Fortescue Metals Group Limited (ASX: FMG) has seen its share price fall 0.8% in trading so far today, after Moody's downgrading the company's credit ratings.
The ratings agency downgraded the miner's corporate family rating (CFR) from Ba2 to Ba3 and placed the company on negative outlook. The company's senior secured rating was downgraded from Ba1 to Ba2 and the senior unsecured rating from B1 to B2.
Moody's says there is a fundamental downward shift in the mining sector, including slowing economic growth of China. However, the ratings agency also said that it expects "Fortescue's operations will remain comfortably above breakeven levels under the ratings agencies' base case price assumptions."

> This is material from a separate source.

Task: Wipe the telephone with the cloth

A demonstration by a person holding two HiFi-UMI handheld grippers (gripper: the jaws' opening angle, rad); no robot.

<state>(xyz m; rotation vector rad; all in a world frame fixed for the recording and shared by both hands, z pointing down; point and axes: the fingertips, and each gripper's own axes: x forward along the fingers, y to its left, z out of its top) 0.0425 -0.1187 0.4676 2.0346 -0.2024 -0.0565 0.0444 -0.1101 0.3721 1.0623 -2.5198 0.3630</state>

Moody's also noted the company's "lower breakeven levels combined with the company's sizeable cash balances should allow Fortescue to continue to reduce debt levels and maintain a solid liquidity profile."
Fortescue has production costs that rival the two lowest cost iron ore producers in the world, BHP Billiton Limited (ASX: BHP) and Rio Tinto Limited (ASX: RIO) and those costs could even be lowered further thanks to a potential joint venture with Brazil's Vale to combine their ores, and the arrival of the first of eight specially-designed very-large ore carriers later this year.
In contrast to Moody's downgrade, both Fitch and Standard & Poors reaffirmed Fortescue's credit ratings in February. Moody's had previously downgraded Vale, BHP and Rio, so the company is not alone.
Fortescue had US$2.3 billion in cash and US$8.4 billion of debt at the end of December 2015, and is likely to continue to pay down its debts – much like it did in 2015, including more than US$1.1 billion in the last half year.
Foolish takeaway
The credit rating won't have much impact on Fortescue – and the company says it continues to focus on reducing operating and capital costs, which so far has done wonders for it.